What is vital to remember is that that management teams must review actual performance to budget on a monthly basis. Without this monthly oversight, there is absolutely no point in drawing up a budget in the first place. If the budget is only compared on a quarterly or, far worse, an annual basis, there is no possibility that any action, which could rectify a damaging situation, can be taken during the year. In other words, it will be too late.

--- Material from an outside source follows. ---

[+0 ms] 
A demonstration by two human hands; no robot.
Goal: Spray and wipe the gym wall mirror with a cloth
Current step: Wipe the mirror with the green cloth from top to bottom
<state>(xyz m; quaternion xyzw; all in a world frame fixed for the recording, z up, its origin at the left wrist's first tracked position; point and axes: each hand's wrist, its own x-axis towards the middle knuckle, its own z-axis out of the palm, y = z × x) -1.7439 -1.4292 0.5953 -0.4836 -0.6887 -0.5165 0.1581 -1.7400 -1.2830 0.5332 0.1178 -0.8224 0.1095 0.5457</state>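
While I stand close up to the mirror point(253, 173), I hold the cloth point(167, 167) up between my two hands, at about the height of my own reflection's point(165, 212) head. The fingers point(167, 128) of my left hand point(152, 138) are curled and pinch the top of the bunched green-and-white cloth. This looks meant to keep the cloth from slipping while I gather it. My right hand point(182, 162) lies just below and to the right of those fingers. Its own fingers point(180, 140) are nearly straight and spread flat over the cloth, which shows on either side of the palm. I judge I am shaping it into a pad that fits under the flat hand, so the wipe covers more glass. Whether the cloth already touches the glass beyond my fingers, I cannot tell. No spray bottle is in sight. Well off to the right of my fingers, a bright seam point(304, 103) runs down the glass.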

Below is an example of a P&L account of an 11 room hotel. It gives the headings and, where appropriate, the cost percentages of the hotel enjoying 60 per cent occupancy. The recommended percentage costs will act as a guide to putting your budget together.

£ £
REVENUE
Rooms 295.103
Food 217,166
Beverage 86,866  
TOTAL REVENUE 599,135 599,135
     
DIRECT COSTS
Payroll/ NI @29.8% of total revenue 178,882
Food @30% of food revenue 65,149
Beverages @ 30% of revenue 26,059
Commission @12½% of room revenue 36,887
Total direct costs 306,977 306,977
Gross profit @ 48.9% 292,158
INDIRECT COSTS
Rates and water rates (est) 40,000
Energy @ 4% of total revenue 23,965
Insurance (est) 5,000
Telephone, broadband, mobile and fixed line (est) 3,000
Sales and marketing @3% (inc website costs) 17,974
Training/recruitment 1,500
Repairs and Renewals @ 5% of revenue 29,956
Admin and General @ 4% of revenue (see note) 23,965
Misc : Rooms @5% (see note) 14,755
Misc:  Food @5% (see note) 10,858
Misc:  Beverages @ 1% (see note) 868  
Total Indirect Costs 171,841 171,841
Gross operating profit (EBITDA) @20.3% 120,317
Depreciation @ 5% of revenue 29,956  
Capital repayment 20,000  
Interest repayment @4.5% 18,000  
Directors’ Drawings 25,000
TOTAL 92,956 92,956
(Net profit/Loss)   27,361

Stock Taking

Beverage stocktaking, unfortunately, is seen by many as a boring part of management and is often considered unnecessary due to the fact that stock takers appear to be an expensive luxury.  They are not.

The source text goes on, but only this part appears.